Edinburgh City Council has announced plans to review the quality of its buildings after defects emerged at more than a dozen schools constructed under a public-private partnership agreement
Following remedial works carried out on 17 schools earlier this year, the authority said that ‘a review of the full council estate’ would take place to provide precautionary survey work.
A council spokesman said that, while there was no evidence to suggest any of the city’s buildings were at risk, the authority wished to make certain that the kinds of defects that affected the schools did not exist elsewhere in the council stock.
All of the problem schools were constructed by the Edinburgh Schools Partnership under a contract awarded in 2001, and known as PPP1.
The 30-year, £360 million deal to build and maintain the schools was won by a consortium led by Amey and Miller Construction. However, problems with the build quality of the schools emerged following the collapse of a wall at Oxgangs Primary School in January this year.
Former RIBA councillor John Cole, an honorary professor at the School of Planning, Architecture and Civil Engineering, Queen’s University Belfast, is now conducting an inquiry into the procurement of the schools.

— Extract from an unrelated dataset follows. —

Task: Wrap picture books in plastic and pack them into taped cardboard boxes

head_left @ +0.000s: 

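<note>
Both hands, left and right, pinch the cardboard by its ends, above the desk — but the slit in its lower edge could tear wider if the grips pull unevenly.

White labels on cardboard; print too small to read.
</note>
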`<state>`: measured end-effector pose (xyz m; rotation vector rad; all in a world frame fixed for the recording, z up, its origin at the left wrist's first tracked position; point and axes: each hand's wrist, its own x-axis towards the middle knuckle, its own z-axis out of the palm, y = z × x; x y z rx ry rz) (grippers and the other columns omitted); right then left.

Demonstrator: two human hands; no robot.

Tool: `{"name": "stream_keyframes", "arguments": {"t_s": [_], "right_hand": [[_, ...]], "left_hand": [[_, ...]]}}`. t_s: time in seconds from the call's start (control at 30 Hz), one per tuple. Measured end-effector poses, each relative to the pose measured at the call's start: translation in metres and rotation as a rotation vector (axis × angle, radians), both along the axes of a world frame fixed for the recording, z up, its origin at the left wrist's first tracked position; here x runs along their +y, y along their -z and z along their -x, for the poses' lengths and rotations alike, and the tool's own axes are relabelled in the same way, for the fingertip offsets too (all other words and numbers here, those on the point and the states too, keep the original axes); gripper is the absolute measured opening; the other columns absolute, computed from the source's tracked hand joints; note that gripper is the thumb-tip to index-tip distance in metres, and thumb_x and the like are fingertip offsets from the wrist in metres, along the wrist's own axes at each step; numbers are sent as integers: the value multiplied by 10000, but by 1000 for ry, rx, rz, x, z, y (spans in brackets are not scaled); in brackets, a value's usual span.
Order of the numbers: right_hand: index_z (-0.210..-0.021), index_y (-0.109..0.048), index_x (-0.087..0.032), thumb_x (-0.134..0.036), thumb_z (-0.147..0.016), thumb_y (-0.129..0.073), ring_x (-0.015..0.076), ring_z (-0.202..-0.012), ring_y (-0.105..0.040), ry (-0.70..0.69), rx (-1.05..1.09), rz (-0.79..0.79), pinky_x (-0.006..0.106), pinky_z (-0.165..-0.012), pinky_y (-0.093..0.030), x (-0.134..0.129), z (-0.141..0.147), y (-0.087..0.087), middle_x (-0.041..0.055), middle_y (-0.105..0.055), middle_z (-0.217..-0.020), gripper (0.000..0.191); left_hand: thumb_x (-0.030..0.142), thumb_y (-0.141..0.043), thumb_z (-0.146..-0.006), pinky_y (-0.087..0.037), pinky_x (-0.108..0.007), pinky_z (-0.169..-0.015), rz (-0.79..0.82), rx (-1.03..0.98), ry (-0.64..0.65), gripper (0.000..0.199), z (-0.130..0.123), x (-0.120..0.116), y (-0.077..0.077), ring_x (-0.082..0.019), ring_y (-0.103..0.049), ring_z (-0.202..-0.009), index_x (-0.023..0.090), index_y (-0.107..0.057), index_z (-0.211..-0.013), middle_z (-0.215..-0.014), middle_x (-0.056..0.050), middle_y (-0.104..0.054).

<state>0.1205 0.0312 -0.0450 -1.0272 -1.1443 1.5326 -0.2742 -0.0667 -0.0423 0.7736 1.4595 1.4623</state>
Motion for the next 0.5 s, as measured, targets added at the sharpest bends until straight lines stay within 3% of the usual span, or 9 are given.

The proposed surveys, which have an initial funding allocation of £500,000, will focus on structures with ‘similar design features’ to the problem schools.
The city council spokesman said no individual buildings, nor overall target number of structures to be surveyed, were being identified.

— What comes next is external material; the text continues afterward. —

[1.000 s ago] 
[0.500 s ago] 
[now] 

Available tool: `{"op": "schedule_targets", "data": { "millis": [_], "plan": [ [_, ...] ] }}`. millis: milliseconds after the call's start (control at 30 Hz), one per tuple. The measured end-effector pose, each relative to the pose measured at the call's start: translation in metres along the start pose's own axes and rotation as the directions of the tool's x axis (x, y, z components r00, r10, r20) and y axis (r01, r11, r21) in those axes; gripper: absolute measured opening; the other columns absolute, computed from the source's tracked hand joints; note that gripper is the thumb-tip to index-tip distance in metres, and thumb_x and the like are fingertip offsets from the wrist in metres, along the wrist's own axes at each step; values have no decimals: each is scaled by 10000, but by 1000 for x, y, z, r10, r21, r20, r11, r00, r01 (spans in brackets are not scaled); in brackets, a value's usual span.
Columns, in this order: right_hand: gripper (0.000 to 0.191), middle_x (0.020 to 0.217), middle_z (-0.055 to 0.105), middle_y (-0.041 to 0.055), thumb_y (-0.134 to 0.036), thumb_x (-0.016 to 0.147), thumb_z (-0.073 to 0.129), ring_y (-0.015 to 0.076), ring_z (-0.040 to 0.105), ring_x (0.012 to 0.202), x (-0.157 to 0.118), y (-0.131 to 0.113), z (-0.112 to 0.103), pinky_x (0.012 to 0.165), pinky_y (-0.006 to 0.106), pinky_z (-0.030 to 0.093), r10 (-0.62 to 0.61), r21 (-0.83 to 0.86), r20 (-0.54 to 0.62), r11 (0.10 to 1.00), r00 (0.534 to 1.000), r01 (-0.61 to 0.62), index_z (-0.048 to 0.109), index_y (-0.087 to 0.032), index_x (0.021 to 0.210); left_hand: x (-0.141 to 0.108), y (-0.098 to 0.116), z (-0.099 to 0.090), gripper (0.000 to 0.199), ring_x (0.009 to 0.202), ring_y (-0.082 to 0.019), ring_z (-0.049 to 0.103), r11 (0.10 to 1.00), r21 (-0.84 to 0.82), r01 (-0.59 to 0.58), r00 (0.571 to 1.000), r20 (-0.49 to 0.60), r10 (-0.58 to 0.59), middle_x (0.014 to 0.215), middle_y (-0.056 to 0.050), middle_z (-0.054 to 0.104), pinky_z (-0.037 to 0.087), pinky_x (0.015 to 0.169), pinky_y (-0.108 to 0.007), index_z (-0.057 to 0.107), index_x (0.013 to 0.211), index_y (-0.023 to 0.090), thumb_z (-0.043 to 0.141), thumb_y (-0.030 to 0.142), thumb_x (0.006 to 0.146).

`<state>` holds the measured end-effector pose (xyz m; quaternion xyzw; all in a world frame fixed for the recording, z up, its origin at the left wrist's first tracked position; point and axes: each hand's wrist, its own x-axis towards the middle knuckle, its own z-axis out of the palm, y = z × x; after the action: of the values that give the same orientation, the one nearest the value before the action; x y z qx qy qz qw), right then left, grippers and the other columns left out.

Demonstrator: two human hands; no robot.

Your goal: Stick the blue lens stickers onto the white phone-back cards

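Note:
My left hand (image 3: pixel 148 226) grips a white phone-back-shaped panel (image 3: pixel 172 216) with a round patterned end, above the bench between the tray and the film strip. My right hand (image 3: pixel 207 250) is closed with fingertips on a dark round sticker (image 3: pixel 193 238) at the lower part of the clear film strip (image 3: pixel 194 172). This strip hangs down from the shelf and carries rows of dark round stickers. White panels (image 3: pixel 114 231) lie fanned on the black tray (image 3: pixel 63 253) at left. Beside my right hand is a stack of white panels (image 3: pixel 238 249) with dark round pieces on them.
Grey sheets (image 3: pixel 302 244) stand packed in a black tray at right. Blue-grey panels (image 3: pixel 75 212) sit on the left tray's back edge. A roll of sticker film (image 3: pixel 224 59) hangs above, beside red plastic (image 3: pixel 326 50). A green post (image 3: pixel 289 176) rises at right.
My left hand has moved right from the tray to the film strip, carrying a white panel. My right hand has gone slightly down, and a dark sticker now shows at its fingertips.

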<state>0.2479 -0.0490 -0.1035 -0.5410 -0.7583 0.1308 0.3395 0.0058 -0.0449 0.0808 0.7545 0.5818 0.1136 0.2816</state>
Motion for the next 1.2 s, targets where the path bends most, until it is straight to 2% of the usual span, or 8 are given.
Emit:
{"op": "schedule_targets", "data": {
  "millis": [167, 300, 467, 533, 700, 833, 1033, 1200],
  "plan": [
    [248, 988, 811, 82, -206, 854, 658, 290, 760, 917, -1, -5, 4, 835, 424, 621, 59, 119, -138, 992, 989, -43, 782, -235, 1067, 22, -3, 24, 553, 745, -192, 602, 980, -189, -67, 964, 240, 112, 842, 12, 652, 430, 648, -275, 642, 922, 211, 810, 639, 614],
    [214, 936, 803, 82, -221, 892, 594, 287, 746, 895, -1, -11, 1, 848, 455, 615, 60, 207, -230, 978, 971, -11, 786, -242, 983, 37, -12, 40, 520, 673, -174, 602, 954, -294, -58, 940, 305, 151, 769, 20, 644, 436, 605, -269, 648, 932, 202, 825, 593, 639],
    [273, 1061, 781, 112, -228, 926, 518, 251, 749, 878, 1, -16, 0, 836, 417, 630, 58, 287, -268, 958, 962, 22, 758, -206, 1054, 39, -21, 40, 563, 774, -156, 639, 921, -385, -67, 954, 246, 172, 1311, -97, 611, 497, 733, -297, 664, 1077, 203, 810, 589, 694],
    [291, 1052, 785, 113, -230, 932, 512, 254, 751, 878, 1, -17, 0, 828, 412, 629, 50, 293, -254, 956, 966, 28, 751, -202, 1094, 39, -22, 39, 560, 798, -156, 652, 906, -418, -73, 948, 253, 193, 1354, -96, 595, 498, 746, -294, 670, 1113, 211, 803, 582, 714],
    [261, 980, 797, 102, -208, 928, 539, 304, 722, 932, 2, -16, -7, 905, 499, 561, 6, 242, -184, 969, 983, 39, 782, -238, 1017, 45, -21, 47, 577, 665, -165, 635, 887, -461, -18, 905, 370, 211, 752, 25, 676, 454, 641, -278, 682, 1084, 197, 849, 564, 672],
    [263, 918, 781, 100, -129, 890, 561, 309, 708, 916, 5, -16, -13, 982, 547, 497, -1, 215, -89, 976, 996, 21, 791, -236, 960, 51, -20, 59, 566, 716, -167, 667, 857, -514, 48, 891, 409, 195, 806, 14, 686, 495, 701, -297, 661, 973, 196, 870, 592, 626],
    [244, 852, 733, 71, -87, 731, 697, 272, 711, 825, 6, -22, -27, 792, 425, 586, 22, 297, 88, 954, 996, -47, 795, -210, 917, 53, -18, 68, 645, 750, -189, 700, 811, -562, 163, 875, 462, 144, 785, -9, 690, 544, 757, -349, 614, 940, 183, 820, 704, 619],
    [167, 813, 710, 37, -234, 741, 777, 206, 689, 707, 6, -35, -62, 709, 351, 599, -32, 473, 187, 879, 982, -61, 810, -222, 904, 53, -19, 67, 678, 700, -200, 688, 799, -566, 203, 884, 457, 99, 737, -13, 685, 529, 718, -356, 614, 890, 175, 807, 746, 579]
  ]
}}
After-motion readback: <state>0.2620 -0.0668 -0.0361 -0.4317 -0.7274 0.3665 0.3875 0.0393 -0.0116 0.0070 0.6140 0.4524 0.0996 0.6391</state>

He said: ‘A proportionate and structured approach will be adopted to inspecting the wider estate, specifically looking at the issues identified on the PPP1 buildings regarding wall ties and head restraints.
‘A technical working group consisting of senior officers and structural engineers with direct experience of the inspections and remedial works on the PPP1 estate has been set up. Preparation work has already commenced.
‘At this time it is not possible to estimate the cost but an initial £500,000 budget has been identified from last year’s budget under-spend.’
Seventeen PPP1 schools were forced to close for varying amounts of time this year, affecting the education of 7,600 pupils. All had reopened by the start of the autumn term.
Edinburgh said it expected Cole’s inquiry to be concluded by the end of the year.